In other words, the new law is really a grotesque version of the worst part of the old farm program – which also gave the most to those who had the most, and so encouraged farming on an ever-larger scale. Predictably, we’ve had to enact “emergency” relief each year since the new law passed. The prevailing view in Washington is to buy a little silence and hope the problem – which means the farmers – will go away.

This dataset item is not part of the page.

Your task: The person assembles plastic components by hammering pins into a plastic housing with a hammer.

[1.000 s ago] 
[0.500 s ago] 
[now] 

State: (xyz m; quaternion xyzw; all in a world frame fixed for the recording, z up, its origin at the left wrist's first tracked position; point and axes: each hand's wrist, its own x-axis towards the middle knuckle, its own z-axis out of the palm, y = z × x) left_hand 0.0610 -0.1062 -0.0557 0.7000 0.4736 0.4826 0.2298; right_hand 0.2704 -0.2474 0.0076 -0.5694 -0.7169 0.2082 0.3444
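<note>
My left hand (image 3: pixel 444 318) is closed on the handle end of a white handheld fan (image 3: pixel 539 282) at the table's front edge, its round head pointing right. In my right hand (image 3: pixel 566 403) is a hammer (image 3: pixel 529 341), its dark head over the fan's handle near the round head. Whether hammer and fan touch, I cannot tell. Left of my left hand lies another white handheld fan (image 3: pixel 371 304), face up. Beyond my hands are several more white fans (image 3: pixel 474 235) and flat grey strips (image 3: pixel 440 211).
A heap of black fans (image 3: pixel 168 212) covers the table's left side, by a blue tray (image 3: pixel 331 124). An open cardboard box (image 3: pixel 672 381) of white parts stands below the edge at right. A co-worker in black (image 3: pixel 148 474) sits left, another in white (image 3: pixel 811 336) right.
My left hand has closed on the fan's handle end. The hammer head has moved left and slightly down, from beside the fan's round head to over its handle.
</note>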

There are numerous steps we need to take to enable family-based agriculture to survive in America. We need trade negotiators who show as much concern for farmers as for corporate processors and multinational grain dealers. We need to enforce the antitrust laws. The Microsoft case has been a high-profile aberration. When Cargill, the nation’s number one grain exporter, can buy the grain operations of Continental, which is number two, the cops aren’t exactly walking tall on the antitrust beat. We also need to develop new uses for agricultural products, such as lubricants and building materials, along with more overseas markets.
But the central issue is the safety net. Farming is not like other forms of enterprise. Ever since it became part of a world marketplace early in the century, there’s been a need for a support system of some kind to deal with the inevitable troughs. The question is what kind, and it ought to be the kind that Harry Truman proposed – that is a farm support system rather than a commodity support system. Truman wanted to target help to family-sized operations, and that’s what we should do today. Beyond that scale, farm producers would be on their own. They could produce as much as they wanted. But they couldn’t look to the federal government to support their ambitions; and they couldn’t get rich farming the USDA.
Anyone who thinks a drift to corporate farming is going to mean less burden on taxpayers hasn’t been paying much attention. It’s the small who are permitted to fail in America. The very big get bail-outs, and farms are no different. Already, the corporate pig factories of North Carolina have asked Congress for millions of dollars to upgrade their waste lagoons in the wake of the hurricanes last fall.
We’ll be paying for our farm system one way or another. Either we’ll pay in the form of modest supports for family-based operations, or we’ll pay in the form of social and environmental devastation wrought by corporate-agri-factories – and then for the government assistance they demand on top of that. That is a steep price for a corporate agriculture that – though billed as “progress” – gives us nothing we don’t have already.
Is it really so unthinkable and outrageous that our modes of agricultural production should be consistent with our economic ideals and with our social needs? I don’t see why.